#### Task description
Below are the records; copy each line in which "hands" can be found.

#### Source material
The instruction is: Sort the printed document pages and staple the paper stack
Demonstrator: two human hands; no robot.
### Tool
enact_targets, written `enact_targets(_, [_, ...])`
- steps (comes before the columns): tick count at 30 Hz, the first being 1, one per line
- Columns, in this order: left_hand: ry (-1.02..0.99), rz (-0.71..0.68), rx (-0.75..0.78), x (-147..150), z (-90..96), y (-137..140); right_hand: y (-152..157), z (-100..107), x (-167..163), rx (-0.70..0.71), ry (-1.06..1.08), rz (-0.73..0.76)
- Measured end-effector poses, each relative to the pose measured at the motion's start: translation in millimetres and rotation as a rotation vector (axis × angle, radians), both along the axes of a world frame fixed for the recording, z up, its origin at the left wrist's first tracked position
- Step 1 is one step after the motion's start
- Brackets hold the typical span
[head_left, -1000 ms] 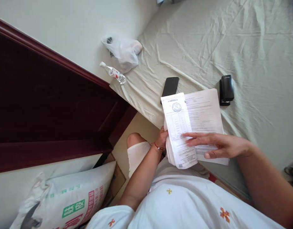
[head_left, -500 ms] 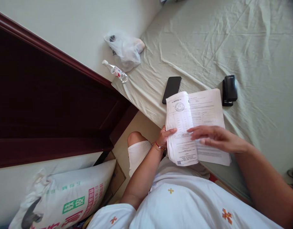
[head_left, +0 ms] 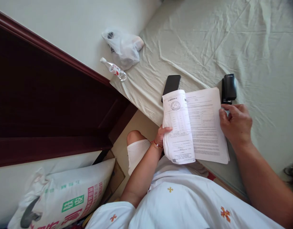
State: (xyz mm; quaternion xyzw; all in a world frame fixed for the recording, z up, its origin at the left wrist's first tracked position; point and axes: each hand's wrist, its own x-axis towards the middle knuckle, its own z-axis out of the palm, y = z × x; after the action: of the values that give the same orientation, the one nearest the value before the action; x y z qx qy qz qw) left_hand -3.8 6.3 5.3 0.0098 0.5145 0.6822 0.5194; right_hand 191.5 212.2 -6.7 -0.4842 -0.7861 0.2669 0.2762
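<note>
My left hand grips the folded-over left side of a stack of printed papers, thumb on top and fingers underneath. A round stamp marks the folded pages. The printed page on the right side lies face up over the bed. At that page's right edge, my right hand has thumb and index finger drawn together in a pinch, the other fingers curled. Just beyond those fingertips stands a black stapler. A black phone lies partly beneath the folded pages.
A wrinkled pale sheet covers the bed. Near the wall lie a clear plastic bottle and a white plastic bag. Dark wood paneling borders the left, with a printed white sack below it.
My right hand has moved right and away from the middle of the papers to their right edge, its fingers going from stretched out to pinched. My left hand keeps its hold.
</note>
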Motion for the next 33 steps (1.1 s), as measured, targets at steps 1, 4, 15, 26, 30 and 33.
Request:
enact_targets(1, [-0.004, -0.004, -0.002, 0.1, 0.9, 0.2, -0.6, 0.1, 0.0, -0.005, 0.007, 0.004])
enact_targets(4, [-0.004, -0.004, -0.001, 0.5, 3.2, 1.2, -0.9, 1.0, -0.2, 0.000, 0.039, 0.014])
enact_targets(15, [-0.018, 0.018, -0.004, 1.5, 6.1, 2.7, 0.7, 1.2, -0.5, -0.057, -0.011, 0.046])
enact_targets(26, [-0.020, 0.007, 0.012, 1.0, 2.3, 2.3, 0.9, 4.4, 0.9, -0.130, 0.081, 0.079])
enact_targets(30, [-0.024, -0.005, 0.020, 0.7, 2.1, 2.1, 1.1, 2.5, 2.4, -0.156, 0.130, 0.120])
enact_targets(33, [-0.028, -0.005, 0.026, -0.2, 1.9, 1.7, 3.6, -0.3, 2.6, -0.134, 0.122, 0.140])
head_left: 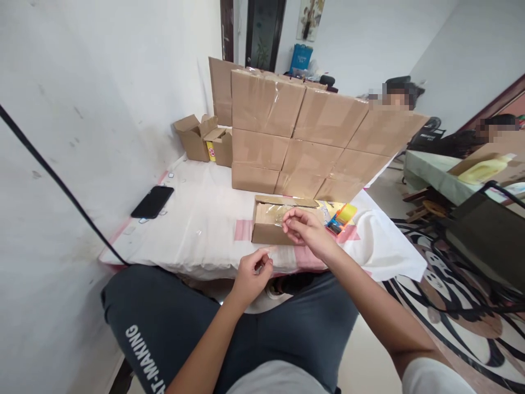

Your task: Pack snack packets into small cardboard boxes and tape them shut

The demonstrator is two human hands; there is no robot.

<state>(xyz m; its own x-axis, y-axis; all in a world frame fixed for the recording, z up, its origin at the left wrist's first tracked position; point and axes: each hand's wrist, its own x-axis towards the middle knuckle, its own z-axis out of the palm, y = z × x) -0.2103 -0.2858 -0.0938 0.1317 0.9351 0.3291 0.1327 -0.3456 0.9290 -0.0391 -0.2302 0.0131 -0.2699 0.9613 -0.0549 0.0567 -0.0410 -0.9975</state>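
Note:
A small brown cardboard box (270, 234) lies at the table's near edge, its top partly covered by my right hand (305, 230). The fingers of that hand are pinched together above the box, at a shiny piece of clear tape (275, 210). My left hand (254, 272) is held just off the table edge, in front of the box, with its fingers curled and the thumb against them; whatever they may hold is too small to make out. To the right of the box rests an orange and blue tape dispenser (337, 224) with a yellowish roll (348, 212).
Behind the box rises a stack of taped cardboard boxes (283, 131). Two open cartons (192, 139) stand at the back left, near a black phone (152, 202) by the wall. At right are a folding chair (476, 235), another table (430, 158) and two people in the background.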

#### Result below
Demonstrator: two human hands; no robot.
The demonstrator is two human hands; there is no robot.

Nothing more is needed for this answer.